# Data section:
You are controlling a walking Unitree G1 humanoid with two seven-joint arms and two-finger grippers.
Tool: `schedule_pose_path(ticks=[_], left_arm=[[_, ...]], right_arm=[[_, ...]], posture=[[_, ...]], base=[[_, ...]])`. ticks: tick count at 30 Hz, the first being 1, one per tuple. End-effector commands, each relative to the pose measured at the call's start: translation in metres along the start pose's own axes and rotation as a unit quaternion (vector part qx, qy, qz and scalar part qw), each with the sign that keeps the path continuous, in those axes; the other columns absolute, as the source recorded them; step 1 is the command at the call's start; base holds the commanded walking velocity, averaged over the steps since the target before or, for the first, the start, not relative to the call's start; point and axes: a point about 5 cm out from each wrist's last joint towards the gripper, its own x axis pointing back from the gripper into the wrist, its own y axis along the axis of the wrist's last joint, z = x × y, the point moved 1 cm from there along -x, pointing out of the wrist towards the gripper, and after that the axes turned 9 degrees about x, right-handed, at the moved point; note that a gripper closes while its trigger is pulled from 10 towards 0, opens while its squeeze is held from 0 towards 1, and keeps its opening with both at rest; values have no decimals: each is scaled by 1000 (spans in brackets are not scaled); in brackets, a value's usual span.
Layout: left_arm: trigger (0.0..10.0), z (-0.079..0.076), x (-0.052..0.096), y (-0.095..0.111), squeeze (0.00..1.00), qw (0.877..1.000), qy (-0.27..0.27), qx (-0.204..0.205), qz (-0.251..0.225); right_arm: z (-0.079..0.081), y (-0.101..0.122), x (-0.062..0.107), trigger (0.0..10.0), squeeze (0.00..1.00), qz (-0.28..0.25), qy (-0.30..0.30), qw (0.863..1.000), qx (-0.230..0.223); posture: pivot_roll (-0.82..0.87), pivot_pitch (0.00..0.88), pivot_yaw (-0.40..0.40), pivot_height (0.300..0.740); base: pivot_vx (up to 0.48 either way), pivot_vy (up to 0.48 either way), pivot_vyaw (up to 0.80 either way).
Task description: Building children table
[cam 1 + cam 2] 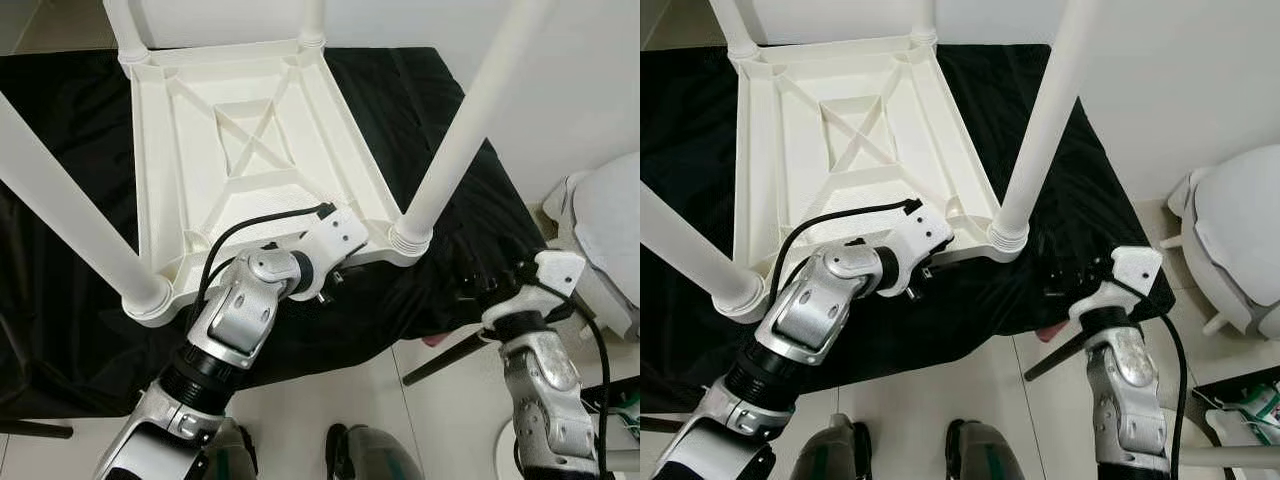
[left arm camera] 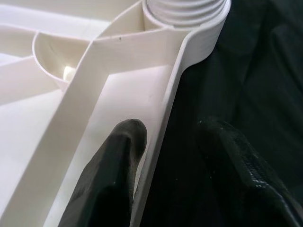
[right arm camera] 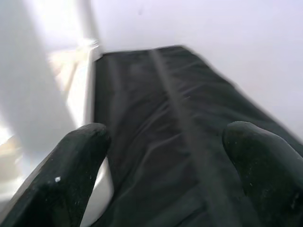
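A children's table (image 1: 250,150) lies upside down on a cloth-draped counter (image 1: 440,290), its legs (image 1: 470,120) pointing up. The left claw (image 2: 165,156) straddles the table's near rim beside a leg socket (image 2: 184,14). The right claw (image 3: 165,156) hovers at the counter's right end.

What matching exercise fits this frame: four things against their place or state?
Things:
1. left gripper
2. right gripper
3. table top
4. black cloth

Place or state:
A. lies upside down, legs pointing up
B. fingers astride the table top's rim, near a leg socket
C. spread under the table top
D. open over the cloth, holding nothing

Pairs: 1-B, 2-D, 3-A, 4-C
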Motion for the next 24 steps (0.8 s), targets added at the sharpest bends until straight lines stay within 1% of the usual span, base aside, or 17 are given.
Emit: schedule_pose_path(ticks=[1, 4, 5, 7, 9, 10, 11, 12, 13, 14, 15, 16, 17, 20, 22, 23, 24], left_arm=[[10000, 17, 0, -1, 0, 991, 132, 2, -7], [9882, 18, 0, -1, 0, 991, 133, 2, -6], [7765, 19, -1, -1, 0, 991, 134, 3, -5], [7647, 20, -1, -2, 0, 990, 138, 5, -2], [6824, 22, -1, -3, 0, 990, 144, 3, 2], [6824, 22, -1, -3, 0, 990, 144, 3, 2], [5961, 23, -1, -4, 0, 989, 147, 1, 3], [5961, 23, -1, -4, 0, 989, 147, 1, 3], [5137, 24, -1, -4, 0, 989, 147, 0, 4], [5137, 24, -1, -4, 0, 989, 147, 0, 4], [3098, 24, -1, -4, 0, 989, 146, -2, 4], [1961, 24, -2, -4, 0, 989, 146, -2, 4], [0, 25, -2, -4, 0, 989, 146, -4, 4], [0, 25, -2, -4, 0, 989, 147, -6, 5], [0, 26, -2, -3, 0, 989, 148, -5, 4], [0, 27, -2, -3, 0, 989, 151, -5, 3], [0, 27, -2, -3, 0, 989, 151, -5, 3]], right_arm=[[-7, -3, -3, 10000, 0, 6, -30, 1000, 7], [-9, -3, -5, 10000, 0, 5, -37, 999, 9], [-12, -3, -8, 10000, 0, 6, -51, 999, 18], [-15, -3, -12, 10000, 0, 6, -62, 998, 19], [-19, -1, -21, 10000, 0, 0, -78, 997, 20], [-19, -1, -21, 10000, 0, 0, -78, 997, 20], [-19, 0, -27, 10000, 0, -3, -82, 996, 22], [-19, 0, -27, 10000, 0, -3, -82, 996, 22], [-16, 2, -35, 10000, 0, -6, -75, 997, 19], [-16, 2, -35, 10000, 0, -6, -75, 997, 19], [-13, 5, -43, 10000, 0, -11, -65, 998, 22], [-10, 5, -50, 10000, 0, -7, -56, 998, 21], [-6, 7, -57, 10000, 0, -7, -39, 999, 21], [-4, 9, -62, 10000, 0, -7, -30, 999, 22], [-3, 10, -68, 10000, 0, -4, -23, 999, 30], [-1, 11, -75, 10000, 0, -2, -7, 999, 39], [-1, 11, -75, 10000, 0, -2, -7, 999, 39]], posture=[[-129, 112, -3, 740], [-129, 112, -3, 740], [-127, 113, -4, 740], [-125, 115, -5, 740], [-127, 115, -3, 740], [-127, 115, -3, 740], [-127, 115, -3, 740], [-127, 115, -3, 740], [-129, 116, 0, 740], [-129, 116, 0, 740], [-128, 117, 2, 740], [-128, 117, 2, 740], [-128, 117, 7, 740], [-128, 117, 7, 740], [-127, 117, 7, 740], [-123, 117, 8, 740], [-123, 117, 8, 740]], base=[[0, 0, 0], [0, 0, 0], [0, 0, 0], [0, 0, 0], [0, 0, 0], [0, 0, 0], [0, 0, 0], [0, 0, 0], [0, 0, 0], [0, 0, 0], [0, 0, 0], [0, 0, 0], [0, 0, 0], [0, 0, 0], [0, 0, 0], [0, 0, 0], [0, 0, 0]])
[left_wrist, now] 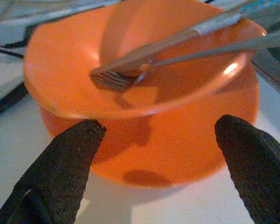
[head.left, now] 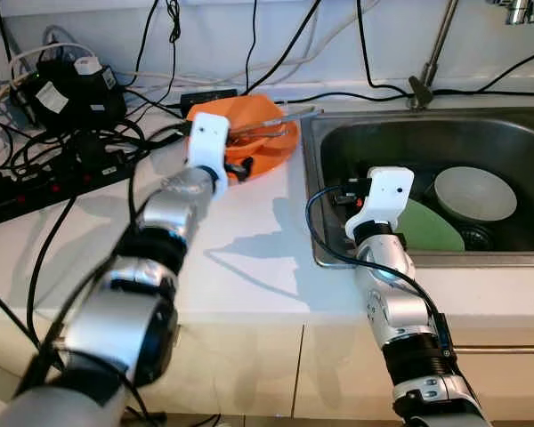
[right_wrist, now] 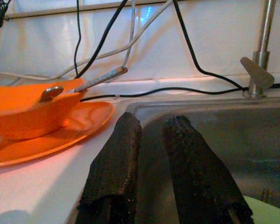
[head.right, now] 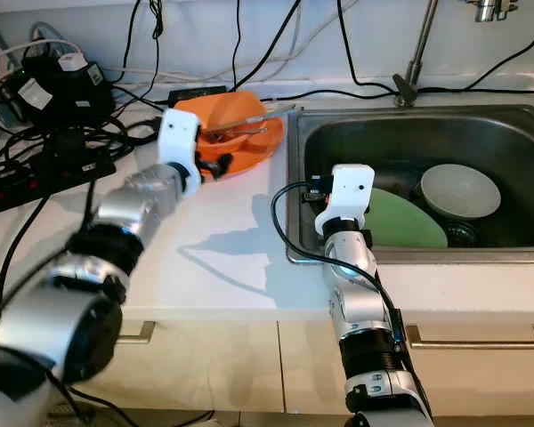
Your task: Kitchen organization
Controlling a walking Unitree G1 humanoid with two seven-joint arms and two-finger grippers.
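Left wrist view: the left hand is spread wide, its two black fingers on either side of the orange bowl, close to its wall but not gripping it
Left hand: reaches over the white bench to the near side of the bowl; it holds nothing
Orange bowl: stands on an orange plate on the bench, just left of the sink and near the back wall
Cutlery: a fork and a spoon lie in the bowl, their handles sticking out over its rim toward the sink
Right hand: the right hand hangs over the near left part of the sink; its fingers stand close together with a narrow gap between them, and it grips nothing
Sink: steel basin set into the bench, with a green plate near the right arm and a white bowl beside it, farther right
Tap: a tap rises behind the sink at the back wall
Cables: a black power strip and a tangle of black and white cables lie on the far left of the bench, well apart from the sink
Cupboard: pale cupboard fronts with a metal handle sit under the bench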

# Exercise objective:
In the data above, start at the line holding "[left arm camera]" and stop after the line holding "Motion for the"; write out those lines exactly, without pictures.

# Written solution:
[left arm camera] 
[right arm camera] 
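A children's table (image 1: 250,150) lies upside down on a cloth-draped counter (image 1: 440,290), its legs (image 1: 470,120) pointing up. The left claw (image 2: 165,156) straddles the table's near rim beside a leg socket (image 2: 184,14). The right claw (image 3: 165,156) hovers at the counter's right end.

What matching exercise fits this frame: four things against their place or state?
Things:
1. left gripper
2. right gripper
3. table top
4. black cloth

Place or state:
A. lies upside down, legs pointing up
B. fingers astride the table top's rim, near a leg socket
C. spread under the table top
D. open over the cloth, holding nothing

Pairs: 1-B, 2-D, 3-A, 4-C
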Motion for the next 24 steps (0.8 s), targets added at the sharpest bends until straight lines stay within 1% of the usual span, base aside, or 17 are given.

The required output has been given.